Task: In your copy, reproduce each entry exactly and leave out the pictures.

(Stored records)
__________________________________________________

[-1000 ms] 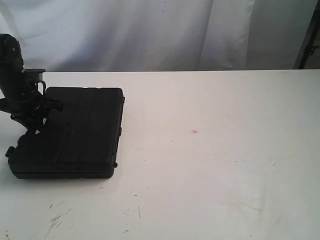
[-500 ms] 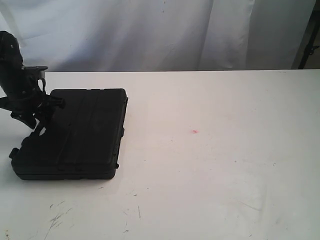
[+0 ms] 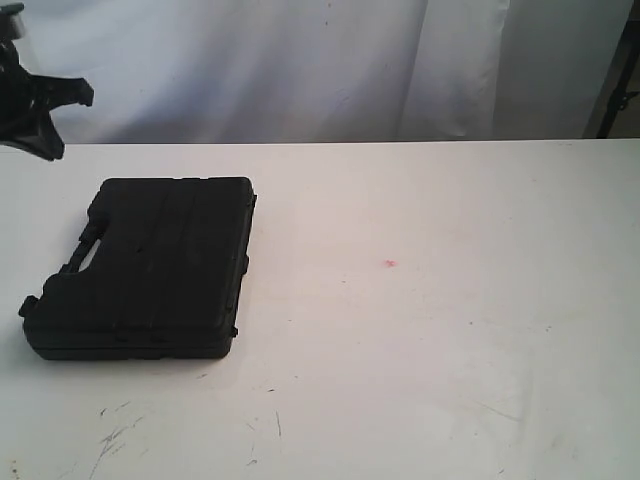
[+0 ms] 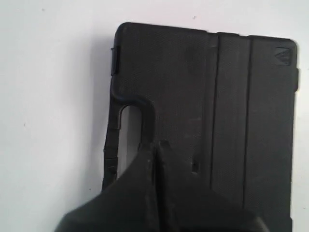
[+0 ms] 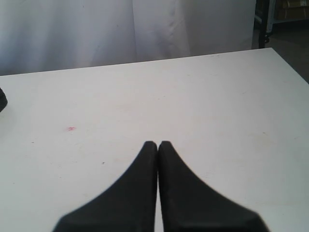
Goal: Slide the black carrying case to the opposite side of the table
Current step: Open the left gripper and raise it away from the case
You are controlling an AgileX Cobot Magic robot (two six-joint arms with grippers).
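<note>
Here's the black case [image 3: 140,265], flat on the table [image 3: 450,380], well to the left of the red speck [image 3: 389,264]. One long side faces the speck and the handle [image 3: 82,255] side faces away. There's an embossed corner emblem [image 4: 284,55], too small to read. The left gripper [image 4: 154,146] hangs above the handle side, pressed together on nothing. The right gripper [image 5: 158,145] is pressed together too, above the table.
</note>
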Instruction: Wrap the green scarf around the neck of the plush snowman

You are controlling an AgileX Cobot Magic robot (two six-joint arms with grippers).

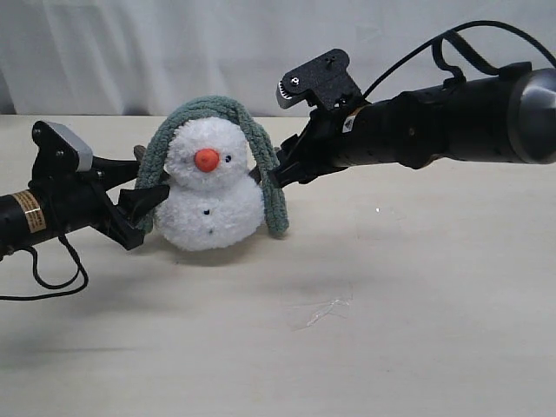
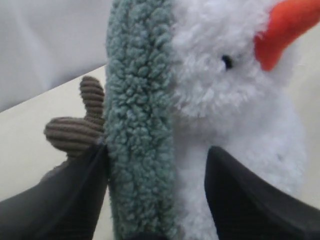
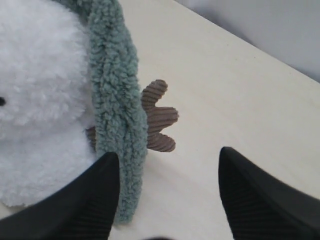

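Note:
The plush snowman [image 1: 211, 204] stands upright on the table, orange nose facing the camera. The green scarf [image 1: 208, 106] lies over the top of its head and hangs down both sides, not at the neck [image 1: 195, 180]. My left gripper [image 1: 143, 187] is open at the snowman's left side. In the left wrist view that gripper [image 2: 157, 155] straddles the hanging scarf strand [image 2: 140, 125] and part of the white body [image 2: 225, 115]. My right gripper [image 1: 271, 174] is open at the other side; its [image 3: 168, 152] one finger [image 3: 85, 200] rests beside the scarf's end [image 3: 117, 90].
Brown corduroy branch arms [image 2: 75, 132] [image 3: 159, 120] stick out behind the scarf on each side. The pale table [image 1: 391, 304] runs to a white curtain [image 1: 130, 52] at the back. A cable [image 1: 52, 278] loops under the left arm.

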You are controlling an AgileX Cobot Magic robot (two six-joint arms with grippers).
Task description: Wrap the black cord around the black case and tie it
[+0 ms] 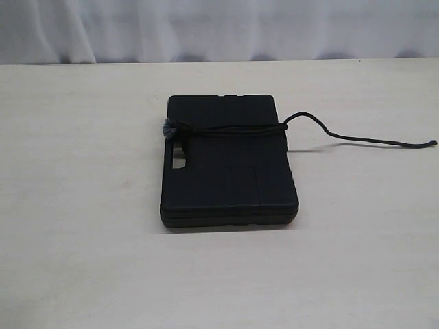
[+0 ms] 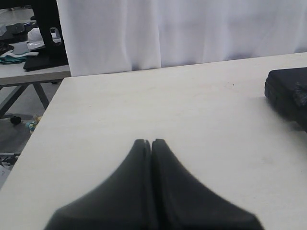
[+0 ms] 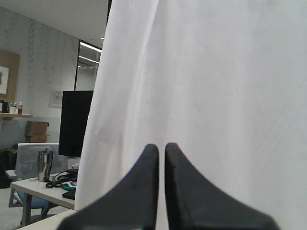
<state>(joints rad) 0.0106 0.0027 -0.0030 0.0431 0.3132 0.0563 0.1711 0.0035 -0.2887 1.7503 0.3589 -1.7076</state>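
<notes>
**Loose tail trails toward 3 o'clock, on the right arm's side**

Both pincers are clear of the work. The left pincer (image 2: 151, 142) is pressed shut with nothing between its tips, hanging over bare desk (image 2: 144, 105). Its camera catches only a corner of the case (image 2: 288, 93), well apart. The right pincer (image 3: 161, 146) is closed and empty too, aimed at the white curtain (image 3: 216, 72), with neither case nor cord in its sight. Neither arm shows in the exterior view, so which one is closer cannot be read directly.

In that view the case (image 1: 230, 171) lies flat mid-desk. Its long axis runs roughly 6 to 12 o'clock, with the handle cutout (image 1: 180, 162) by its 9 o'clock edge. Just beyond the cutout, the cord (image 1: 233, 127) crosses the face from 9 to 3 o'clock as a tight band, and its frayed grey knot (image 1: 168, 128) sits at the 9 o'clock edge. From the 3 o'clock edge the free tail (image 1: 357, 139) loops off and runs along the desk toward 3 o'clock. It ends in a small tip (image 1: 432, 142) well away from the case.

The wrap looks made, but I cannot tell whether it is firmly tied. If more tying is needed, the tail is the piece to take. It lies on the right arm's side, so that arm seems better placed, and its pincer should close across the tail along the 12-to-6 line.
</notes>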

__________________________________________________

Answer:
[-1000 ms] 
[-500 ms] 
[+0 ms] 
[+0 ms] 
[+0 ms] 
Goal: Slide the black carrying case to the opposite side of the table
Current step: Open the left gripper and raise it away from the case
You are controlling an AgileX Cobot Magic robot (two six-joint arms with grippers).
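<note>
Here's the black case [image 3: 140,265], flat on the table [image 3: 450,380], well to the left of the red speck [image 3: 389,264]. One long side faces the speck and the handle [image 3: 82,255] side faces away. There's an embossed corner emblem [image 4: 284,55], too small to read. The left gripper [image 4: 154,146] hangs above the handle side, pressed together on nothing. The right gripper [image 5: 158,145] is pressed together too, above the table.
</note>
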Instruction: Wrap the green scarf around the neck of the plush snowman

You are controlling an AgileX Cobot Magic robot (two six-joint arms with grippers).


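Note:
The plush snowman [image 1: 211, 204] stands upright on the table, orange nose facing the camera. The green scarf [image 1: 208, 106] lies over the top of its head and hangs down both sides, not at the neck [image 1: 195, 180]. My left gripper [image 1: 143, 187] is open at the snowman's left side. In the left wrist view that gripper [image 2: 157, 155] straddles the hanging scarf strand [image 2: 140, 125] and part of the white body [image 2: 225, 115]. My right gripper [image 1: 271, 174] is open at the other side; its [image 3: 168, 152] one finger [image 3: 85, 200] rests beside the scarf's end [image 3: 117, 90].
Brown corduroy branch arms [image 2: 75, 132] [image 3: 159, 120] stick out behind the scarf on each side. The pale table [image 1: 391, 304] runs to a white curtain [image 1: 130, 52] at the back. A cable [image 1: 52, 278] loops under the left arm.
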
You are controlling an AgileX Cobot Magic robot (two six-joint arms with grippers).
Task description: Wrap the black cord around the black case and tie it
[+0 ms] 
[+0 ms] 
[+0 ms] 
<state>(joints rad) 0.0106 0.0027 -0.0030 0.0431 0.3132 0.0563 0.1711 0.0035 -0.2887 1.7503 0.3589 -1.7076</state>
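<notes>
**Loose tail trails toward 3 o'clock, on the right arm's side**

Both pincers are clear of the work. The left pincer (image 2: 151, 142) is pressed shut with nothing between its tips, hanging over bare desk (image 2: 144, 105). Its camera catches only a corner of the case (image 2: 288, 93), well apart. The right pincer (image 3: 161, 146) is closed and empty too, aimed at the white curtain (image 3: 216, 72), with neither case nor cord in its sight. Neither arm shows in the exterior view, so which one is closer cannot be read directly.

In that view the case (image 1: 230, 171) lies flat mid-desk. Its long axis runs roughly 6 to 12 o'clock, with the handle cutout (image 1: 180, 162) by its 9 o'clock edge. Just beyond the cutout, the cord (image 1: 233, 127) crosses the face from 9 to 3 o'clock as a tight band, and its frayed grey knot (image 1: 168, 128) sits at the 9 o'clock edge. From the 3 o'clock edge the free tail (image 1: 357, 139) loops off and runs along the desk toward 3 o'clock. It ends in a small tip (image 1: 432, 142) well away from the case.

The wrap looks made, but I cannot tell whether it is firmly tied. If more tying is needed, the tail is the piece to take. It lies on the right arm's side, so that arm seems better placed, and its pincer should close across the tail along the 12-to-6 line.
</notes>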

The output requires no further additions.